Work to be completed> Copy the listing exactly; drop the pictures.
───── Collected data ─────
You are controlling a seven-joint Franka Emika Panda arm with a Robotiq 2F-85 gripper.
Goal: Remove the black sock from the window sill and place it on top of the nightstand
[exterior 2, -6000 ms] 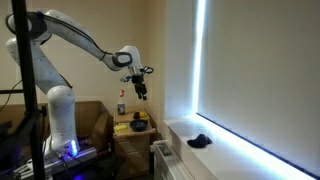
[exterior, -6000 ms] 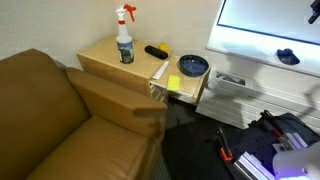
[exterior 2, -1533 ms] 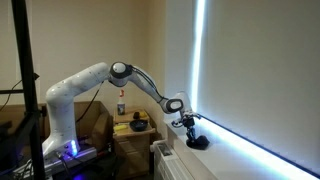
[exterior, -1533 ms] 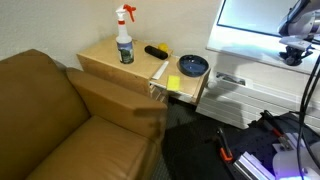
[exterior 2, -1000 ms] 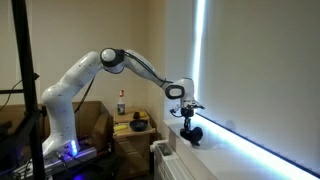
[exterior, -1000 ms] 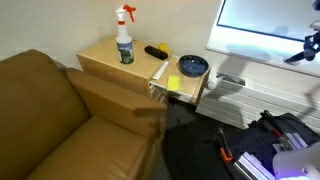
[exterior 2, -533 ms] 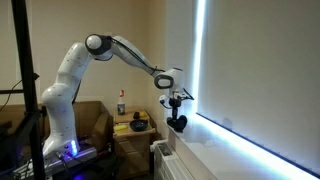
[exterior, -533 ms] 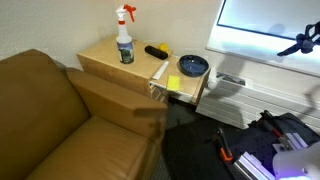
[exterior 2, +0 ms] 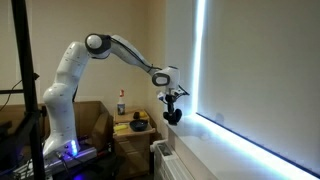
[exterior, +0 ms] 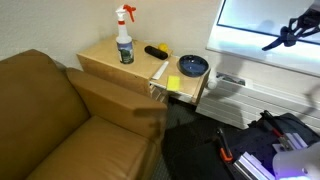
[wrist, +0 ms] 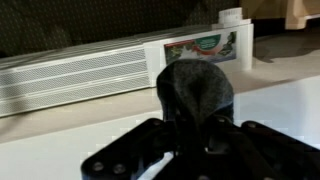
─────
Response area>
You are controlling a seven-joint Franka Emika Panda arm with a Robotiq 2F-85 gripper.
Goal: Remove the black sock from the window sill and place it on top of the nightstand
[exterior 2, -6000 ms] 
[exterior, -6000 ms] 
[exterior 2, -1533 ms] 
[exterior, -1533 ms] 
[exterior 2, -1000 ms] 
[exterior, -1000 ms] 
[exterior 2, -533 ms] 
[exterior, -533 ms] 
[exterior 2, +0 ms] 
[exterior, +0 ms] 
[wrist, +0 ms] 

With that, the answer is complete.